_Work item_.
If a line in the data below contains "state", copy it.

_Data block_.
══════
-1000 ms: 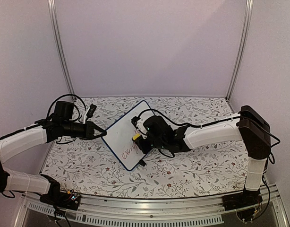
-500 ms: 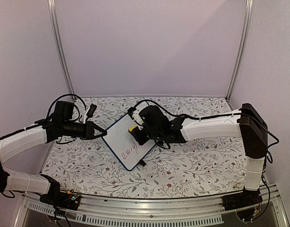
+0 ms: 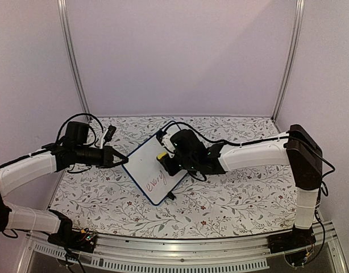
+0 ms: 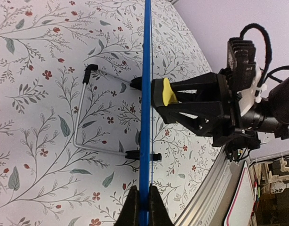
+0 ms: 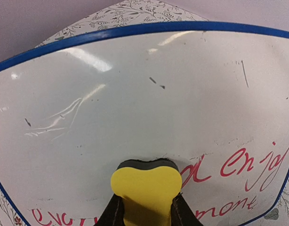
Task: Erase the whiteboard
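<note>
Top external shows one whiteboard (image 3: 143, 164), left hand (image 3: 121, 160) clamping its edge, right hand (image 3: 165, 162) gripping one yellow eraser (image 3: 161, 154) against it.

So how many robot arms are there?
2. The left arm comes from the left; the left tool pinches the whiteboard's edge. The right arm reaches from the right; the right tool holds a yellow eraser against the whiteboard.
</note>
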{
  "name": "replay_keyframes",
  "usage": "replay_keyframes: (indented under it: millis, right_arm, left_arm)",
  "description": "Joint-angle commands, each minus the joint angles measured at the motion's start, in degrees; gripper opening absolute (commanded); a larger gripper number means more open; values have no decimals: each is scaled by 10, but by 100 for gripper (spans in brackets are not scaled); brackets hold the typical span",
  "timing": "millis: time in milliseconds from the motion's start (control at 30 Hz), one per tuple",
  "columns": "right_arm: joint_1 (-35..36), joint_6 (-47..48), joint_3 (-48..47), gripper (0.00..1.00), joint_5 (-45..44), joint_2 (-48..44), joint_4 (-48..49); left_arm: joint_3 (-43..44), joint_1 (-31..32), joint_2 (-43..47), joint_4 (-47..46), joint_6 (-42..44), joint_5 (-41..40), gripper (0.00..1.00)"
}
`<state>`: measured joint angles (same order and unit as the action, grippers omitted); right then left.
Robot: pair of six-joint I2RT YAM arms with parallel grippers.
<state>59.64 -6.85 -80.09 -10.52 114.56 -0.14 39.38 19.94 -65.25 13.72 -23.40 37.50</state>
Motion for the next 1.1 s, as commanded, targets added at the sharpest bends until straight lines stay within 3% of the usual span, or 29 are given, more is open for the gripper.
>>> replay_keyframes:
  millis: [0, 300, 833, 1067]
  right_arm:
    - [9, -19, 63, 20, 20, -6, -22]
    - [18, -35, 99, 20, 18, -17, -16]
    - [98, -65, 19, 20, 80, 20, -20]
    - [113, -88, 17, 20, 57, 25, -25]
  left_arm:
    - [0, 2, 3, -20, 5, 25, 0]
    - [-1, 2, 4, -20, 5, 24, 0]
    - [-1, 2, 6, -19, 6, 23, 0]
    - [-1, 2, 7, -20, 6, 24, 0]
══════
_Answer box_.
`<state>`: measured joint angles (same order and unit as the action, grippers omitted); right then left.
<state>59.64 -6.85 -80.09 -10.52 114.56 -0.14 39.38 19.94 -65.25 13.72 -23.40 37.50</state>

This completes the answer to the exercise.